Let me make something very clear: if your joke/column/blog/forum is on the internet, the answer is everyone. Everyone is your audience. It doesn't matter who your intended audience is, if everyone can see it, then everyone is your audience. This is the equivalent of swearing down your mobile phone on a commuter train. No one cares that your intention was to swear only at your crack dealer - you're pissing off everyone on the train and they all hate you.

Now, my friends and I make all kinds of terrible and potentially offensive jokes in each other's company, in private. We can do this because we know each other well enough that we understand very clearly when a joke falls into category (c) above. Not only that, we're comfortable telling each other if a line of decency has been crossed. In a small group of friends, there is a very clear understanding about what is happening.

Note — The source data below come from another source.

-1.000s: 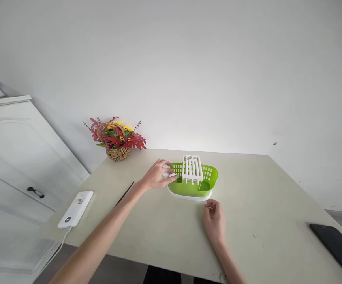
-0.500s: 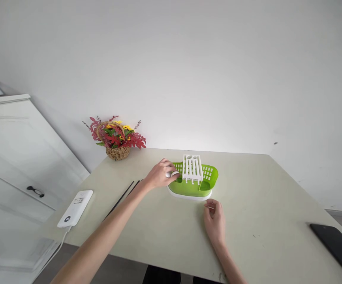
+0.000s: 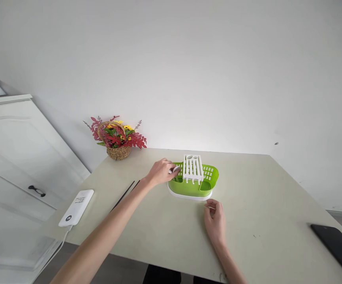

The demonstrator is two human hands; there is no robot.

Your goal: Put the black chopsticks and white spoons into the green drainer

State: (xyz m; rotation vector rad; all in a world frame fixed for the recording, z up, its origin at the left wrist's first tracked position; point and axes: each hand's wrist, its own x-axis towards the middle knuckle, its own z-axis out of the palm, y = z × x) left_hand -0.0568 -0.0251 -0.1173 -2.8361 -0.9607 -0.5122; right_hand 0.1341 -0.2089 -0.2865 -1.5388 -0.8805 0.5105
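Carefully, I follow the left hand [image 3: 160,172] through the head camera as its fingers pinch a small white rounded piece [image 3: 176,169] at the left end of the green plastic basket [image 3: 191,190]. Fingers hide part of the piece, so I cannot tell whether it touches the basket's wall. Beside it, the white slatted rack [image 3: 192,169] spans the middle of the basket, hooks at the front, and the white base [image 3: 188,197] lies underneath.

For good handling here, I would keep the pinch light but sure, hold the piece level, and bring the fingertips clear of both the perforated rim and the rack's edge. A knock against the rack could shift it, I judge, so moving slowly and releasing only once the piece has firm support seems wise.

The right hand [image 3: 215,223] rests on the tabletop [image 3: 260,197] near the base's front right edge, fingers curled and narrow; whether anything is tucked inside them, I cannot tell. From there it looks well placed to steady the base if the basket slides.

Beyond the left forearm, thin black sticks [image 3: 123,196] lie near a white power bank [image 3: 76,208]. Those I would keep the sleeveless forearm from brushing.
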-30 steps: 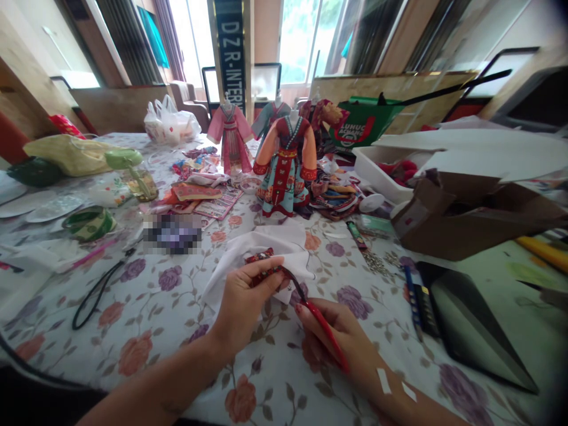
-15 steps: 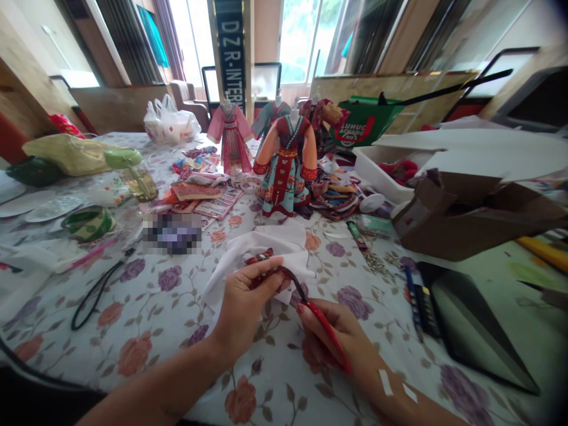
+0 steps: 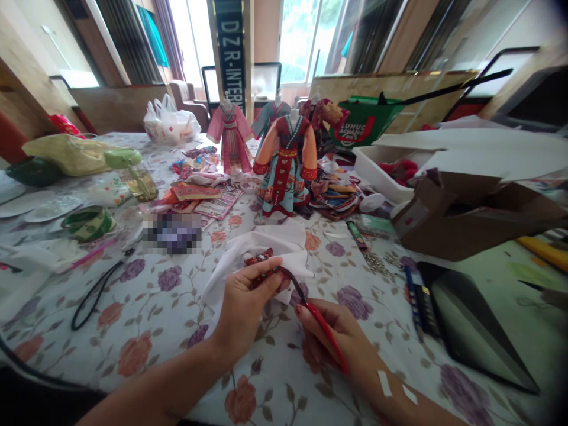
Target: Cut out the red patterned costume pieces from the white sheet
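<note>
My left hand (image 3: 246, 299) pinches a small piece of dark red patterned fabric (image 3: 260, 258) between thumb and fingers. Closed around the red handles of a pair of scissors (image 3: 326, 331) is my right hand (image 3: 339, 334). The dark blades reach up to the fabric beside my left fingertips; the tips are hidden there. Beneath the fabric a white cloth (image 3: 222, 272) lies crumpled on the flowered tablecloth (image 3: 177, 313). Beyond it stands a small dress form in a red, orange and teal robe (image 3: 286, 163).
A pink robe (image 3: 229, 139) on another form stands behind, among fabric scraps (image 3: 195, 192). On the right are a cardboard box (image 3: 444, 222), a white bin (image 3: 377, 171), a black tablet (image 3: 474, 325) and pens (image 3: 412, 302). Left lie a green tape roll (image 3: 89, 223) and a black cord loop (image 3: 95, 296).
The scissors' handles have shifted slightly left in my right hand. My left hand and the fabric have stayed almost still.
</note>
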Available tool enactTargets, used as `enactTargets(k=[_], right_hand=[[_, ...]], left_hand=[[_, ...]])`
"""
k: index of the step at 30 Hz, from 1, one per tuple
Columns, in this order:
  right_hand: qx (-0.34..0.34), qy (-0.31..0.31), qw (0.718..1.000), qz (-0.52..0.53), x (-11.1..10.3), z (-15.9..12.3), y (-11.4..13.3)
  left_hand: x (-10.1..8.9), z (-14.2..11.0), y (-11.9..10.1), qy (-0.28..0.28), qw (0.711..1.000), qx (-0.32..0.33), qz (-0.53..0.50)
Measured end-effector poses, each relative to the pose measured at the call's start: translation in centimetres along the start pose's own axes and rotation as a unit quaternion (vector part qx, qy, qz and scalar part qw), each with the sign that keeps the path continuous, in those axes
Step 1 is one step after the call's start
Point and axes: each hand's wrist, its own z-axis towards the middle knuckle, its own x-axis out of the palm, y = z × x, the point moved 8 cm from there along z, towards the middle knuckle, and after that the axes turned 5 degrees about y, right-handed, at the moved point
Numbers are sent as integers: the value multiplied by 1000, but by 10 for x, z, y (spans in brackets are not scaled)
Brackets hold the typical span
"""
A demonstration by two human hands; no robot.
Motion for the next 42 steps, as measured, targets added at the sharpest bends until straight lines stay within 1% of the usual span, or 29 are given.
enactTargets(k=[12, 17, 19, 21, 24, 26, 28, 30, 31, 32, 34, 36, 38, 42], right_hand=[[2, 4, 1000, -1, 0, 1, -2], [10, 43, 997, 60, 4, 3, -2], [15, 40, 995, 95, 4, 3, -1], [18, 18, 994, 107, -1, 4, 1], [-13, -58, 997, 48, -19, 4, 10], [-47, -106, 993, 6, -31, 4, 19], [-72, -135, 988, -15, -40, 6, 24], [-107, -156, 982, -3, -45, 7, 29], [-123, -154, 980, 17, -46, 9, 30], [-138, -145, 979, 41, -45, 10, 31], [-148, -118, 980, 64, -42, 13, 31], [-149, -114, 980, 65, -41, 14, 31], [-152, -134, 978, 56, -45, 12, 32], [-165, -193, 967, 14, -55, 7, 39]], left_hand=[[-2, -1, 2, -2, 1000, 3, 7], [-4, 6, -2, -2, 1000, 20, 16], [-6, 10, -6, -5, 999, 33, 24], [-8, 14, -13, -3, 998, 52, 42], [-8, 19, -29, 18, 991, 95, 95], [-6, 21, -40, 45, 981, 129, 139], [-1, 21, -47, 90, 969, 145, 176], [6, 19, -45, 148, 960, 133, 196], [10, 18, -41, 179, 957, 114, 198], [14, 17, -35, 209, 954, 86, 195], [21, 12, -20, 260, 946, 28, 190], [25, 8, -8, 290, 936, -6, 201], [25, 9, -2, 285, 935, -11, 210], [13, 19, -4, 209, 965, 5, 161]])
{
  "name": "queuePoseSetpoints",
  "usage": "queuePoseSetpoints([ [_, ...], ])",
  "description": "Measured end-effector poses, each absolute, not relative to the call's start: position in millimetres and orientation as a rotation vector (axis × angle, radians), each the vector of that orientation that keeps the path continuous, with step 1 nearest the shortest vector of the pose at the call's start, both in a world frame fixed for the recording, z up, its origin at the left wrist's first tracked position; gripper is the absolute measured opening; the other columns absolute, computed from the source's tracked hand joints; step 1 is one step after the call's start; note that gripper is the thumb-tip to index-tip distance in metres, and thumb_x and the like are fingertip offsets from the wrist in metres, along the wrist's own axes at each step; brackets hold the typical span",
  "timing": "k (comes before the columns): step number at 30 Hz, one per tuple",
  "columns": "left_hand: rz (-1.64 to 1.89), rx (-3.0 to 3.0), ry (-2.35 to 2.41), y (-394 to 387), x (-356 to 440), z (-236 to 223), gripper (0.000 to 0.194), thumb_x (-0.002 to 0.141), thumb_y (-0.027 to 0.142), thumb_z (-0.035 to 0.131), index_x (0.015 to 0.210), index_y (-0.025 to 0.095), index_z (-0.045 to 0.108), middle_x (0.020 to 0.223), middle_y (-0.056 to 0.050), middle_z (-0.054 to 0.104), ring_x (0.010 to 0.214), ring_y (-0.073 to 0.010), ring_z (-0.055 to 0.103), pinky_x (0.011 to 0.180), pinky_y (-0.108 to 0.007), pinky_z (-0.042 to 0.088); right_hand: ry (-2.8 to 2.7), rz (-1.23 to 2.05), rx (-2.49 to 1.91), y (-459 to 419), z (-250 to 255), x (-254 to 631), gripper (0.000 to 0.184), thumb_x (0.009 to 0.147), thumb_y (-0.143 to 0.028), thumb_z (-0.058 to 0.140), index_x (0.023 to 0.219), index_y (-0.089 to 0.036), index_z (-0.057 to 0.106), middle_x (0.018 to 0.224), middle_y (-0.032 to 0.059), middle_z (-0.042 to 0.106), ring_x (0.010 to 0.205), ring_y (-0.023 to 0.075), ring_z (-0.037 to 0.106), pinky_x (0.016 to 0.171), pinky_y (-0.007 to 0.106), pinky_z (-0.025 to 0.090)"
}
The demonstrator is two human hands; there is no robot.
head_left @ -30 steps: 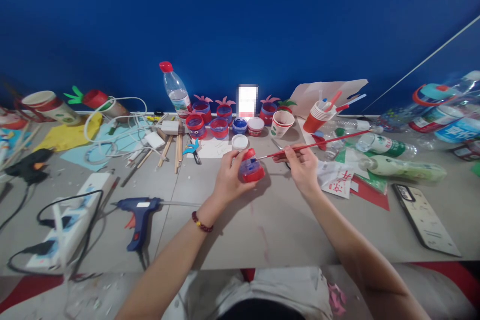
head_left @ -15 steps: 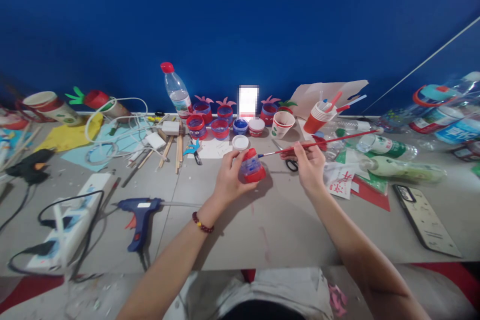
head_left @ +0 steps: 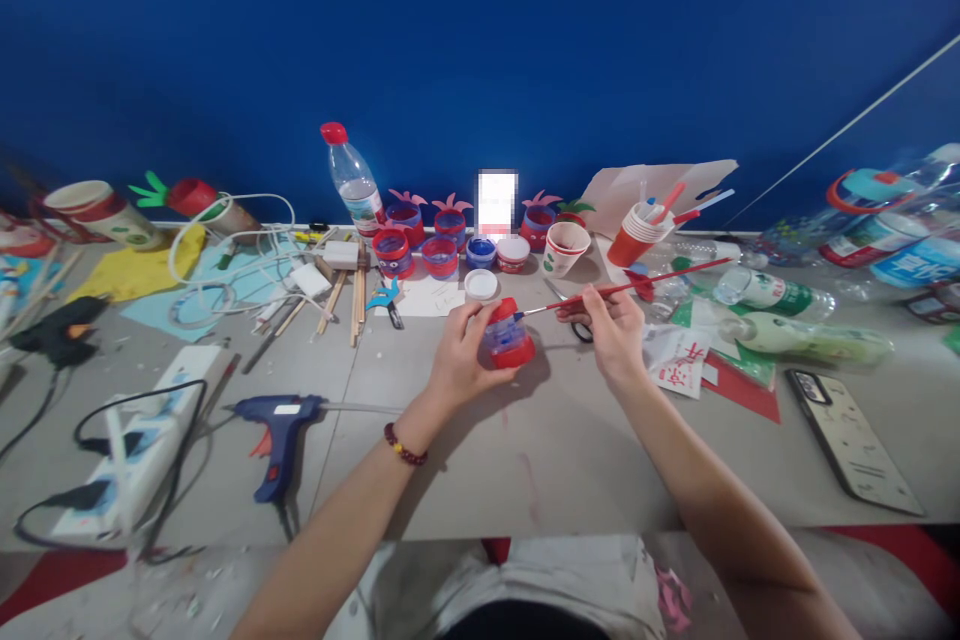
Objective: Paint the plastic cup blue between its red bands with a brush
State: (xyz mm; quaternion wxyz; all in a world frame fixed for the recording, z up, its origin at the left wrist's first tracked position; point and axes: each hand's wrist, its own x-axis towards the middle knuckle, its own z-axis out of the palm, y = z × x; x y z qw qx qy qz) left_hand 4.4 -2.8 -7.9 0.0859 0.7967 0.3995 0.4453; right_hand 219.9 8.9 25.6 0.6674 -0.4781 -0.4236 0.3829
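My left hand (head_left: pixel 459 355) holds a small cut bottle piece (head_left: pixel 508 337), painted red at both ends with a blue and clear middle, tilted above the grey table (head_left: pixel 525 460). My right hand (head_left: pixel 613 328) grips a long red-handled paintbrush (head_left: pixel 630 287). The brush tip touches the upper side of the bottle piece. Behind my hands stand open paint pots, one blue (head_left: pixel 481 252) and one red (head_left: pixel 513 253), and a white lid (head_left: pixel 481 284).
A blue glue gun (head_left: pixel 279 427) and a white power strip (head_left: pixel 142 450) lie at the left. Painted bottle rings (head_left: pixel 391 252), a water bottle (head_left: pixel 351 178), paper cups (head_left: pixel 564 248), scissors (head_left: pixel 583 330), plastic bottles (head_left: pixel 810 340) and a phone (head_left: pixel 851 438) fill the back and right.
My right hand has shifted slightly and the brush tip has stroked along the top of the bottle piece. My left hand has turned the piece a little.
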Motion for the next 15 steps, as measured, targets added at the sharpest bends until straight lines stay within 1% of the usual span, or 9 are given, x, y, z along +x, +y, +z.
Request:
queuePoseSetpoints([
  [3, 1.332, 2.343, 1.204, -2, 4, -8, 0.085, 0.065, 0.037, 0.082, 0.138, 0.022, 0.041, 0.124, -0.011, 0.048, 0.119, -0.0292, 0.052, 0.105, -0.047, 0.047, -0.93, 0.85, -1.075, 11, 27, 224, 0.04, 0.071, -0.054, 0.078, 0.078, -0.022, 0.056, 0.058, -0.0043, 0.068, 0.047, 0.0173, 0.068, 0.05, 0.031, 0.061],
  [7, 1.282, 2.28, 1.23, -2, 4, -4, 0.082, 0.066, 0.032, 0.079, 0.137, 0.021, 0.039, 0.129, -0.012, 0.047, 0.125, -0.0297, 0.05, 0.107, -0.048, 0.045, -0.893, 0.851, -1.054, 15, 27, 232, 0.038, 0.072, -0.052, 0.078, 0.078, -0.022, 0.057, 0.057, -0.0042, 0.067, 0.047, 0.0174, 0.067, 0.049, 0.031, 0.06],
  [12, 1.253, 2.247, 1.203, -2, 4, -1, 0.08, 0.066, 0.026, 0.077, 0.136, 0.019, 0.038, 0.132, -0.014, 0.047, 0.128, -0.0306, 0.048, 0.108, -0.049, 0.044, -0.949, 1.077, -0.962, 16, 26, 238, 0.035, 0.074, -0.049, 0.078, 0.084, -0.022, 0.057, 0.065, -0.0019, 0.07, 0.059, 0.0187, 0.071, 0.049, 0.029, 0.058],
  [15, 1.236, 2.244, 1.193, -1, 4, -2, 0.08, 0.066, 0.025, 0.077, 0.136, 0.019, 0.037, 0.133, -0.014, 0.047, 0.128, -0.0304, 0.049, 0.109, -0.049, 0.044, -1.004, 1.219, -0.917, 13, 25, 235, 0.033, 0.075, -0.047, 0.078, 0.086, -0.022, 0.059, 0.072, -0.0006, 0.072, 0.065, 0.0184, 0.072, 0.055, 0.029, 0.06],
])
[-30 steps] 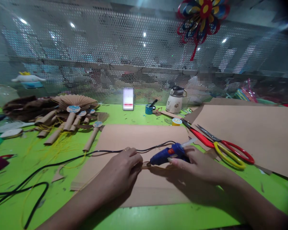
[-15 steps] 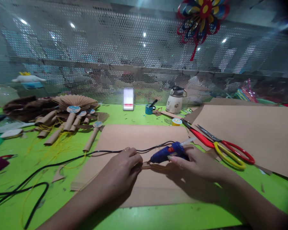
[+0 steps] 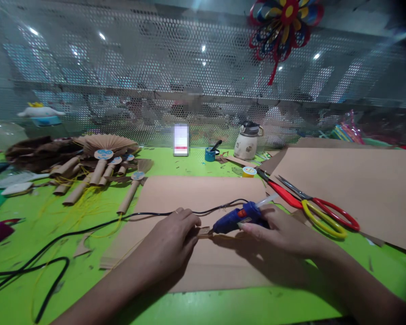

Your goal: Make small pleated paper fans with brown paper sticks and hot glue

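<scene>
My right hand [image 3: 280, 228] grips a blue hot glue gun [image 3: 237, 219], with a clear glue stick [image 3: 267, 200] poking out of its back. The gun's nozzle points left and sits at the end of a small folded brown paper strip [image 3: 205, 231]. My left hand [image 3: 174, 237] is closed on that strip, and its fingers cover most of it. Beneath both hands lies a stack of brown kraft paper [image 3: 203, 194]. The gun's black cord [image 3: 135, 215] crosses the paper toward the left.
Paper fans with rolled handles [image 3: 99, 169] and yellow threads lie at the left. Scissors [image 3: 320, 212] and a red-handled tool [image 3: 284, 195] rest at the right beside large kraft sheets [image 3: 358, 189]. Behind stand a phone [image 3: 181, 140], a blue pot [image 3: 209, 154] and a bottle [image 3: 246, 142].
The glue gun has shifted slightly right along with my right hand. The paper strip in my left hand has moved a little left, and its layered end shows more clearly.
</scene>
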Tool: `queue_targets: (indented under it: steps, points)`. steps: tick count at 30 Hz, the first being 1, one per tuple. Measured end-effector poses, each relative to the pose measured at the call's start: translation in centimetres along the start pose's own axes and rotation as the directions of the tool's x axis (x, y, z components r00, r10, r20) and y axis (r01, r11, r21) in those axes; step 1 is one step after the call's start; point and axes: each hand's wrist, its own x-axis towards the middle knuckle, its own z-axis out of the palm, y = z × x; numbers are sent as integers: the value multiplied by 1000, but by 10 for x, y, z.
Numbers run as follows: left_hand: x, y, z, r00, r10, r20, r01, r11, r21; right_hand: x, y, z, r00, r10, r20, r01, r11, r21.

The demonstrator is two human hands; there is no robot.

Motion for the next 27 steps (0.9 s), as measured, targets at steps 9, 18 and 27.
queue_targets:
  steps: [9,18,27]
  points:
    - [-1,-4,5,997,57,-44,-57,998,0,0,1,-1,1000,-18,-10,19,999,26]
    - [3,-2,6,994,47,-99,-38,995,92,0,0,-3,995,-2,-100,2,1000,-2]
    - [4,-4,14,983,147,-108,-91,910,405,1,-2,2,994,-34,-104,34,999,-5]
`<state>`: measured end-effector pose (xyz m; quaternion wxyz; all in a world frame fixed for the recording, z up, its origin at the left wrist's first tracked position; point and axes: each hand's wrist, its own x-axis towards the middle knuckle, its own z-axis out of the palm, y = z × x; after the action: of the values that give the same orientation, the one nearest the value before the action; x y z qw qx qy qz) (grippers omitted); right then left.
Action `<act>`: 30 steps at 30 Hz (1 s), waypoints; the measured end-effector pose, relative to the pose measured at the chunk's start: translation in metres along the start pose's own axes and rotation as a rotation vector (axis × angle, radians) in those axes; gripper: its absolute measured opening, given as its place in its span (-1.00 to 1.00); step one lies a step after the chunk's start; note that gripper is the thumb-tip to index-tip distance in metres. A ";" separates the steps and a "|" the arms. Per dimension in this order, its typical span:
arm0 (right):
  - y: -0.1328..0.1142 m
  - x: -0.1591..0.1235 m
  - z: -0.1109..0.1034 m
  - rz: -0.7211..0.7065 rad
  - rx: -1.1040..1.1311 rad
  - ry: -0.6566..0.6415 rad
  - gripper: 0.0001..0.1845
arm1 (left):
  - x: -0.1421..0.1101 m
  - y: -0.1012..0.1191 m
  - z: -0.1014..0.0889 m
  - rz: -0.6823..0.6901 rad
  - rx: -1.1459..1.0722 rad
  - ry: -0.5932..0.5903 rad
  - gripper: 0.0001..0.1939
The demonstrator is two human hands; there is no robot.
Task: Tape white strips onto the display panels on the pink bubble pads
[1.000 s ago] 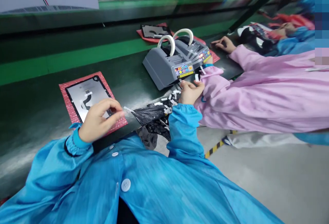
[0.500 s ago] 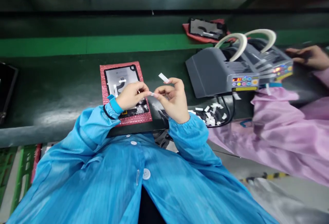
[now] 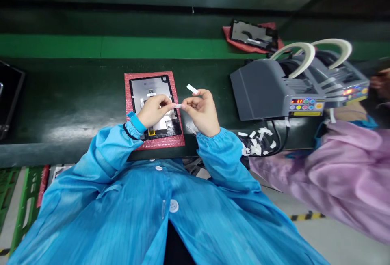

Expanding this: if you go and see Frankie Boyle, there should be an understanding that he's going to deliberately cross boundaries of decency because that is part of his schtick. There is an element to the fact that Frankie Boyle should know that his stand-up might well spread beyond his stage and should be aware of this, but just go with me on this.

Be aware of who will hear/read your joke and, you know, try not to offend if you can help it. That's just being an arsehole. So, while you not be doing a gig at an abused women's shelter, you'd do well to understand that not everyone will appreciate your humorous take on rape.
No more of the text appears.